TLDR
- XOM shares declined approximately 1.6% on Friday, starting the session at $152.43, marking a 10% retreat in April following a robust 41% first-quarter surge.
- Oil prices tumbled around 16% after ceasefire developments reduced Strait of Hormuz concerns, stripping away the geopolitical premium that had supported XOM’s rally.
- Guyana’s Stabroek Block contains approximately 11 billion oil-equivalent barrels, with production anticipated to surpass 1 million barrels daily by late 2026.
- The company’s Wyoming-based LaBarge operation supplies roughly 20% of worldwide helium, positioning it to benefit from potential Qatari supply constraints.
- Analyst sentiment holds at Moderate Buy, featuring a consensus target of $159.20 with multiple institutions elevating projections into the $170–$185 territory.
Shares of Exxon Mobil began Friday’s trading session at $152.43, representing a decline of approximately 1.6%. The energy giant has experienced a roughly 10% drawdown throughout April, following an impressive 41% advance during the first quarter of 2026.
The first-quarter surge was partially attributed to heightened geopolitical uncertainty surrounding the Persian Gulf region. However, when ceasefire announcements surfaced and tensions near the Strait of Hormuz subsided, crude oil valuations plummeted approximately 16%. This development rapidly eliminated a substantial portion of the geopolitical risk premium embedded in XOM’s valuation.

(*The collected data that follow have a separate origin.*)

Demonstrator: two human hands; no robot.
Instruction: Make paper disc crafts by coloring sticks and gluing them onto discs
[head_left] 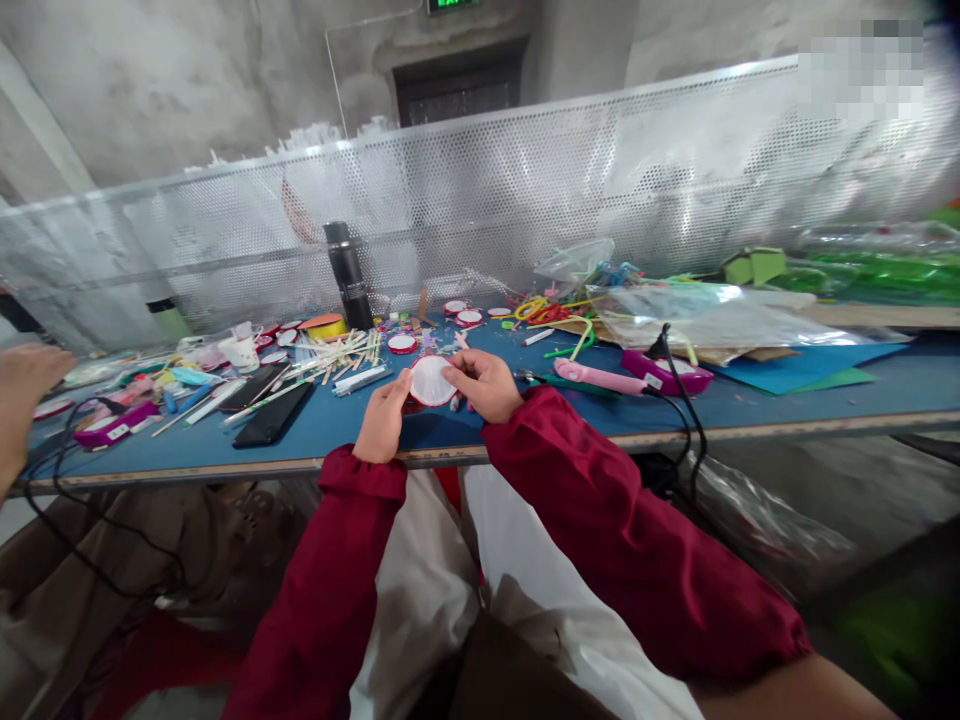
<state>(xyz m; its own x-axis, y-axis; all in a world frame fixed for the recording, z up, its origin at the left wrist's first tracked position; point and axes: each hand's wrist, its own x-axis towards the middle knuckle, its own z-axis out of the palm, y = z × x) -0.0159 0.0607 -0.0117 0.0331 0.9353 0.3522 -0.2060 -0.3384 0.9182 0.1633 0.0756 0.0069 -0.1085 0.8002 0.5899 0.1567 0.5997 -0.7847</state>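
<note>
Just above the table's front edge, a small drum with a white face and a red rim is held between both hands. My left hand grips its left edge, thumb up along the rim. My right hand has its thumb on the right part of the white face and its fingers curled behind. The drum's underside is hidden. Right behind it on the table lies another red-rimmed drum. Several pale sticks are heaped to the left, beside some white pens.
A black bottle stands at the back. Left lies a black phone; right, a pink corded tool and a purple power socket. Plastic bags cover blue sheets. Another person's hand is at far left.
</note>
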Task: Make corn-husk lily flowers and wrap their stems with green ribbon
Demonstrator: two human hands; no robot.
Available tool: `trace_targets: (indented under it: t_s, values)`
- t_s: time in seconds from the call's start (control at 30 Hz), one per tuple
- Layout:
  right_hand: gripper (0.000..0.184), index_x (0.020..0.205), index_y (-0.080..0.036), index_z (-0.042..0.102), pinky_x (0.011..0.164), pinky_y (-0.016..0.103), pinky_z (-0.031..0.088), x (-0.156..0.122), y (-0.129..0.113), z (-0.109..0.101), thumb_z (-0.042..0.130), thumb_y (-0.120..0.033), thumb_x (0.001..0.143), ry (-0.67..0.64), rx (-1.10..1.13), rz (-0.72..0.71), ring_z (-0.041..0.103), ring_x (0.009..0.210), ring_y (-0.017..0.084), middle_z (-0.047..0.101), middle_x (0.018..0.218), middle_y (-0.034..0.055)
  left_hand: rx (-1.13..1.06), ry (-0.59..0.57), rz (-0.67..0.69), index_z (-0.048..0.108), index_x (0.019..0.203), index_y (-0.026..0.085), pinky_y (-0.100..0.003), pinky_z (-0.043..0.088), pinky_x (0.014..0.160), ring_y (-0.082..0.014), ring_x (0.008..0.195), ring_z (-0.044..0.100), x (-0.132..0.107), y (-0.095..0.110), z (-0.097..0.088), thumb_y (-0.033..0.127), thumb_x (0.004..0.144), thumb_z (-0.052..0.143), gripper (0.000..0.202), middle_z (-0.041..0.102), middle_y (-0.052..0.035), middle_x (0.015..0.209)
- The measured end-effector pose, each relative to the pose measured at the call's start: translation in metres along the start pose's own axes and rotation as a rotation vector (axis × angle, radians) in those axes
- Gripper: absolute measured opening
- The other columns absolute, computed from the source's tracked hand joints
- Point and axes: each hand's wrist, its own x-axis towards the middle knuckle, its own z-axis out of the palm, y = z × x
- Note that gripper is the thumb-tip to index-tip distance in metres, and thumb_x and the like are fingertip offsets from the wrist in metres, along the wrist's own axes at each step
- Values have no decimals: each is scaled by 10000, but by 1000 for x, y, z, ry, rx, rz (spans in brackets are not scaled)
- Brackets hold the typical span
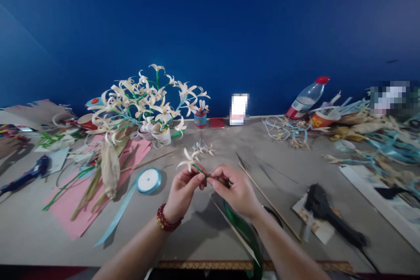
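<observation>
Over the middle of the table, my left hand (pixel 184 189) pinches the green-wrapped stem of a cream-white craft flower (pixel 187 160). The fingers of my right hand (pixel 234 189) are closed at the stem's lower end, close beside the left fingertips. A shiny green ribbon (pixel 241 223) hangs below my right hand and runs to the table's front edge; its upper end is hidden by the fingers. Just behind the hands, small white blossoms on pale blue stems (pixel 205 148) lie on the table. A roll of light blue ribbon (pixel 148 180) lies left of my left hand.
Pots of finished white flowers (pixel 162 137) stand at the back left. Pink paper (pixel 70 214) with dried husks lies at left, near a blue glue gun (pixel 33 170). A black glue gun (pixel 323 210) and a thin stick (pixel 269 201) lie right. A bottle (pixel 305 98) leans behind.
</observation>
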Motion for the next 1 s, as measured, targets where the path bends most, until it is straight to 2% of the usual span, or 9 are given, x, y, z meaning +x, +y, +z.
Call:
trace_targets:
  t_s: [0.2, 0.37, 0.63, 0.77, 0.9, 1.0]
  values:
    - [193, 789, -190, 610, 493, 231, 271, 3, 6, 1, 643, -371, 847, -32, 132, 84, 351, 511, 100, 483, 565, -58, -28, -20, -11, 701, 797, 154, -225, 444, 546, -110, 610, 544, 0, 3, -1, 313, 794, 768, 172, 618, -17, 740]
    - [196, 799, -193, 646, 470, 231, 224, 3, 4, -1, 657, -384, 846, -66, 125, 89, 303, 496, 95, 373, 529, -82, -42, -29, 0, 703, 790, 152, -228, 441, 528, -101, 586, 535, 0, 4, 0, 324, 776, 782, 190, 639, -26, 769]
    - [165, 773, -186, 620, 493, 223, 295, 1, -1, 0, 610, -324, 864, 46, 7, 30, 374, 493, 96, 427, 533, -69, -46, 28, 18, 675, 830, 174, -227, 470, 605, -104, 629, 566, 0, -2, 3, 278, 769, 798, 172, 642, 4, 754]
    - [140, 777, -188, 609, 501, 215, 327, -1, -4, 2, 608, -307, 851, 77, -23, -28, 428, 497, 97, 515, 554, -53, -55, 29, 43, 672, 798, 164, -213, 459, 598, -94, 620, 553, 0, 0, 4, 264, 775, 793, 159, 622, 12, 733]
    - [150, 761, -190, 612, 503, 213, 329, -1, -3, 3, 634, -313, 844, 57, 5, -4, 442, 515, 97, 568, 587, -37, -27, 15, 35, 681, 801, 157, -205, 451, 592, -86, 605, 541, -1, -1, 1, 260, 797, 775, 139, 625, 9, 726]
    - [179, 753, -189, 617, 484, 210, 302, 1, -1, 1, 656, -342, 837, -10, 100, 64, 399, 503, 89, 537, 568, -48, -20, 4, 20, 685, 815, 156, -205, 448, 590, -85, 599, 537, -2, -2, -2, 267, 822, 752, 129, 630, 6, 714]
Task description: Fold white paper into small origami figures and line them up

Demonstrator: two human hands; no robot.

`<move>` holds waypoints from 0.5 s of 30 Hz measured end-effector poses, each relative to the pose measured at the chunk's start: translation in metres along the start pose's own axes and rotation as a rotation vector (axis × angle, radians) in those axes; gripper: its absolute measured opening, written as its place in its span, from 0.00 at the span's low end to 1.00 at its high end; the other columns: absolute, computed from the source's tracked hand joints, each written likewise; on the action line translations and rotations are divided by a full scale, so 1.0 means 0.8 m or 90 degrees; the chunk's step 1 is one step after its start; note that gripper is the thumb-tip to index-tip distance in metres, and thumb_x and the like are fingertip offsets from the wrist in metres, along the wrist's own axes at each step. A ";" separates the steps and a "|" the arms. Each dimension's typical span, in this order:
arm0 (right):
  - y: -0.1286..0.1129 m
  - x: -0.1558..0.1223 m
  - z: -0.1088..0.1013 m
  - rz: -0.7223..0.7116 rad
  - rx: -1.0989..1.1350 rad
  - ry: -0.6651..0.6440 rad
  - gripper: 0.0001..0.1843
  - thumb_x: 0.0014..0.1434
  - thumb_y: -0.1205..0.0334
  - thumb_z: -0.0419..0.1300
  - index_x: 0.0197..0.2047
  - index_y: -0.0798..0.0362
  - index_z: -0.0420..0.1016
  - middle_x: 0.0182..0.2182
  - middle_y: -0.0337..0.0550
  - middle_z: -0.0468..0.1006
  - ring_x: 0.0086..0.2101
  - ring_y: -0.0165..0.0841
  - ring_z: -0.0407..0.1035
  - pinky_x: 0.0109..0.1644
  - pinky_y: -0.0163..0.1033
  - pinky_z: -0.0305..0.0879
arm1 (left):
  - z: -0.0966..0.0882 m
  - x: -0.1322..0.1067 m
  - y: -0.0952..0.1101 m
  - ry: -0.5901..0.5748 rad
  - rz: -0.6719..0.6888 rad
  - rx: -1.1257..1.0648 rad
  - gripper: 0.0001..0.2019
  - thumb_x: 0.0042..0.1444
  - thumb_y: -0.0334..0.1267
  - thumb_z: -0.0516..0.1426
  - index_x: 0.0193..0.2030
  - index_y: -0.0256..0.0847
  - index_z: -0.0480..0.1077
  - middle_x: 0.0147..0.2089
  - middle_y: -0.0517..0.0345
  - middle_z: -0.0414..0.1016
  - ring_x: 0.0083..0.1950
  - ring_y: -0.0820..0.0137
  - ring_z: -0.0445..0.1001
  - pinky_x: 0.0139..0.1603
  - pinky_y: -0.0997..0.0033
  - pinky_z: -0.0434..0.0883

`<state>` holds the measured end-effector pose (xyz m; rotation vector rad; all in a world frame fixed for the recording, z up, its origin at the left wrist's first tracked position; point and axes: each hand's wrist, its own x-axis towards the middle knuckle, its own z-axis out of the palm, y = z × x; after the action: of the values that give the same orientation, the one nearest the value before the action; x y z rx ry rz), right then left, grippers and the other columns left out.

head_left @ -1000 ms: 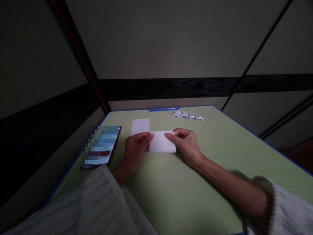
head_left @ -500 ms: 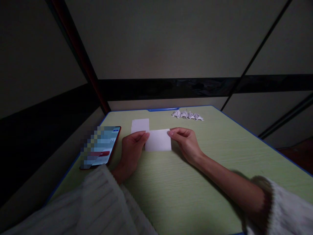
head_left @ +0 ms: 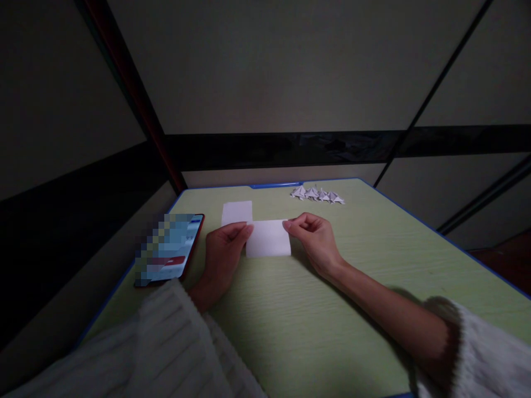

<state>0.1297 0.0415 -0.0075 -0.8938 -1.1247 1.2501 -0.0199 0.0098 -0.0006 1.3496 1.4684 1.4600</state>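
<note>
A small white rectangular sheet of paper (head_left: 269, 239) is stretched between my two hands, low over the table. My left hand (head_left: 224, 251) pinches its upper left corner between thumb and fingers. At the upper right corner, the thumb and fingertips of my right hand (head_left: 314, 237) grip the same sheet. The paper's lower edge curves slightly. Just behind my left hand lies another white sheet (head_left: 238, 211), its lower part hidden by the hand and the held paper.
Several folded white paper figures (head_left: 317, 194) stand in a row at the table's far side. A phone (head_left: 176, 249) with a lit, partly blurred screen lies on the left. The pale green table (head_left: 352, 232) has a blue edge; panelled walls rise behind it.
My right hand's fingers have lifted slightly at the sheet's upper right corner, and the paper's lower edge now bows a little. Both hands keep their hold.
</note>
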 end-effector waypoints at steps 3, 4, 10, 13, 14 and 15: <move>-0.001 0.000 0.000 -0.016 0.004 0.014 0.11 0.38 0.65 0.62 0.17 0.57 0.62 0.16 0.34 0.68 0.19 0.21 0.60 0.25 0.30 0.55 | 0.001 0.000 0.004 -0.008 -0.011 0.008 0.10 0.44 0.39 0.54 0.24 0.35 0.72 0.19 0.63 0.67 0.26 0.74 0.64 0.26 0.77 0.60; -0.001 0.001 0.000 -0.022 0.008 0.018 0.11 0.38 0.66 0.62 0.18 0.57 0.61 0.15 0.33 0.68 0.18 0.21 0.60 0.24 0.30 0.55 | 0.002 -0.001 0.006 -0.017 -0.018 -0.001 0.09 0.43 0.39 0.54 0.24 0.35 0.72 0.19 0.63 0.68 0.25 0.74 0.64 0.26 0.77 0.61; -0.001 0.004 -0.003 -0.044 -0.001 0.007 0.12 0.38 0.67 0.61 0.25 0.55 0.60 0.16 0.32 0.66 0.17 0.22 0.59 0.21 0.29 0.54 | 0.005 -0.001 -0.001 -0.131 -0.066 -0.070 0.13 0.40 0.33 0.57 0.36 0.34 0.70 0.16 0.67 0.67 0.20 0.77 0.65 0.22 0.79 0.62; -0.001 0.005 -0.003 -0.042 -0.031 0.003 0.11 0.39 0.67 0.60 0.25 0.56 0.60 0.16 0.32 0.66 0.17 0.22 0.59 0.21 0.29 0.54 | 0.007 -0.004 -0.006 -0.186 -0.056 -0.048 0.18 0.40 0.32 0.57 0.42 0.33 0.69 0.17 0.65 0.69 0.20 0.77 0.66 0.23 0.78 0.64; 0.000 0.005 -0.003 -0.042 -0.037 0.002 0.10 0.39 0.68 0.60 0.25 0.56 0.60 0.16 0.32 0.65 0.17 0.21 0.58 0.21 0.29 0.54 | 0.008 -0.005 -0.007 -0.199 -0.053 -0.032 0.18 0.41 0.32 0.56 0.42 0.33 0.69 0.19 0.64 0.70 0.21 0.77 0.66 0.23 0.78 0.65; 0.000 0.005 -0.003 -0.045 -0.042 0.002 0.10 0.39 0.68 0.59 0.25 0.56 0.60 0.16 0.32 0.65 0.17 0.21 0.58 0.20 0.29 0.54 | 0.009 -0.007 -0.007 -0.210 -0.051 -0.014 0.18 0.41 0.32 0.56 0.43 0.34 0.69 0.20 0.63 0.72 0.21 0.76 0.67 0.23 0.78 0.65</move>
<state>0.1320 0.0453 -0.0073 -0.8979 -1.1908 1.1592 -0.0132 0.0076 -0.0083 1.4223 1.2742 1.1361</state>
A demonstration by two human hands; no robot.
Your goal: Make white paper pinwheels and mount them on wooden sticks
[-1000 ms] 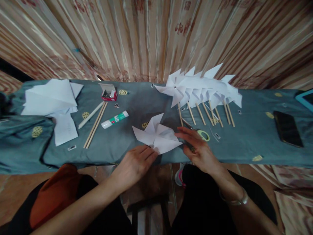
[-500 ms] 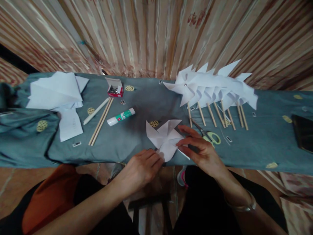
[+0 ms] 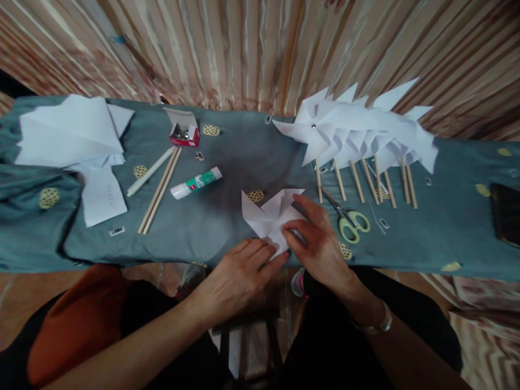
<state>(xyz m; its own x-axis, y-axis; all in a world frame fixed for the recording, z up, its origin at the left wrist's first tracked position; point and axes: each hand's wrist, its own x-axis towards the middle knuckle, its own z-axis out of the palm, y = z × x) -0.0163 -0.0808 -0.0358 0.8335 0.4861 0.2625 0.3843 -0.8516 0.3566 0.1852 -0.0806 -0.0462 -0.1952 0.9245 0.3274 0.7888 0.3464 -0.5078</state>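
Observation:
A white paper pinwheel [image 3: 271, 215] with folded blades lies near the front edge of the cloth-covered table. My left hand [image 3: 246, 268] grips its lower blade between thumb and fingers. From the right, my right hand [image 3: 314, 238] pinches the paper near the pinwheel's middle with thumb and forefinger, its other fingers bent over the right blade. The fingers hide part of the paper. Right of that hand lie scissors [image 3: 350, 222] with light green handles.
Several finished pinwheels [image 3: 345, 127] on sticks overlap at the back right. Left of centre are a glue stick [image 3: 196, 183], wooden sticks [image 3: 160, 189], a white rolled stick [image 3: 150, 171] and an open box of pins [image 3: 183, 132]. White paper sheets [image 3: 73, 132] lie far left, a dark object [image 3: 506, 214] far right.
My right hand has moved left and inward, its thumb and forefinger now at the pinwheel's middle. The left hand keeps hold of the lower blade. The camera view has shifted slightly.

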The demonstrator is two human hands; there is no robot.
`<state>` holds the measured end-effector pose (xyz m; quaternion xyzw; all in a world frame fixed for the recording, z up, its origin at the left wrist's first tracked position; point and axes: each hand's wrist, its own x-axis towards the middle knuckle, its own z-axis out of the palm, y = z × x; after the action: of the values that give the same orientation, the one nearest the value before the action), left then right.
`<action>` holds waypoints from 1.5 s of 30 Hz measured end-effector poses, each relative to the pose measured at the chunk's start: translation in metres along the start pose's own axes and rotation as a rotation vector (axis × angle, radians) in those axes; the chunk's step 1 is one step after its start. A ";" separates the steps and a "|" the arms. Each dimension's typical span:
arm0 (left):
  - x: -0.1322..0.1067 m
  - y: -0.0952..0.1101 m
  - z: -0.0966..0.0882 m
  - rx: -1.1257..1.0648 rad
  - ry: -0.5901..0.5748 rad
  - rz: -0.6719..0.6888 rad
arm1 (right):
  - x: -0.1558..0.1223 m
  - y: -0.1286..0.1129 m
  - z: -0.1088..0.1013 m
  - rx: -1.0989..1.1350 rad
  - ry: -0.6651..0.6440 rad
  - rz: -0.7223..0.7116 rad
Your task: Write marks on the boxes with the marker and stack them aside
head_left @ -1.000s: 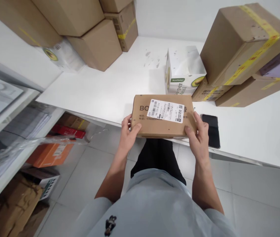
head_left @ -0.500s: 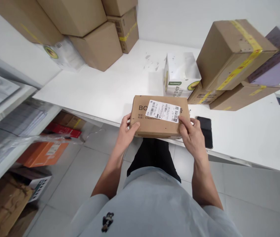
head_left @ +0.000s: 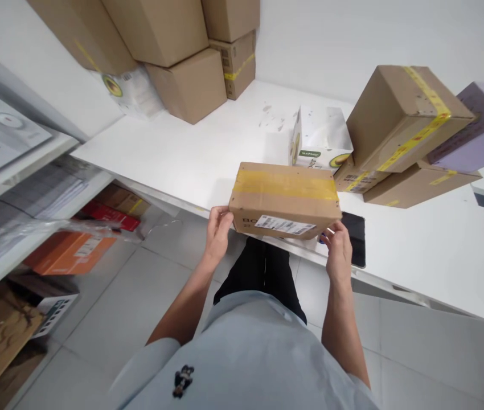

A company-specific headwind also emerged. Exxon revealed that Iranian military actions damaged its liquefied natural gas infrastructure in Qatar. Management indicated this disruption might decrease total oil-equivalent output by approximately 6% during Q1. Nevertheless, first-quarter financial results are projected to surpass fourth-quarter 2025 performance.
Despite April’s retreat, analyst enthusiasm for the stock remains intact. The consensus price objective stands at $159.20, accompanied by a Moderate Buy rating. Jefferies elevated its projection to $184, Wells Fargo to $185, and JPMorgan to $170. Conversely, Wolfe Research lowered its target to $153.
Greenberg Financial Group established a fresh stake during Q4, acquiring 11,822 shares valued at approximately $1.4 million. Institutional shareholders collectively control roughly 61.8% of outstanding shares. Meanwhile, VP Darrin L. Talley divested 1,080 shares at $155.50 in mid-March. Company insiders have sold a total of 11,460 units over the previous 90 days and collectively own merely 0.03% of the stock.
The Guyana Story
Exxon’s Stabroek Block — situated approximately 120 miles offshore from Guyana — represents one of the most significant production expansion opportunities in the corporation’s portfolio. Reserve estimates reach roughly 11 billion oil-equivalent barrels.
Output from this region was nearing 875,000 barrels daily by year-end 2025. The company projects production will cross the 1 million barrel-per-day threshold before 2026 concludes. The Hammerhead development within the block is scheduled to commence operations later this year.
Two-thirds of Exxon’s worldwide oil-equivalent production currently originates from three key regions: the Permian Basin, Stabroek, and Middle Eastern LNG facilities. This Western Hemisphere concentration — predominantly outside critical Middle Eastern transit routes — has emerged as an attractive characteristic for market analysts.
Chairman Darren Woods explicitly stated during a January White House gathering that Venezuela remained “not investable,” notwithstanding administration pressure. Guyana, positioned just 700 miles distant, illustrates the alternative. Stabroek has completely eliminated dependence on Venezuelan reserves.
The Helium Angle
UBS recently highlighted an underappreciated Exxon asset: the LaBarge facility in Wyoming, which generates approximately 20% of worldwide helium production.
Qatar accounts for roughly 31% of global helium availability. With transportation through the Strait of Hormuz facing disruptions, Exxon’s domestically-based helium capacity provides a more reliable option. This positions LaBarge as a potential beneficiary if Qatari supply constraints persist.
Exxon’s Q1 2026 earnings announcement remains pending and will be scrutinized for comprehensive details regarding the Qatar LNG disruption’s impact and updated Stabroek production figures.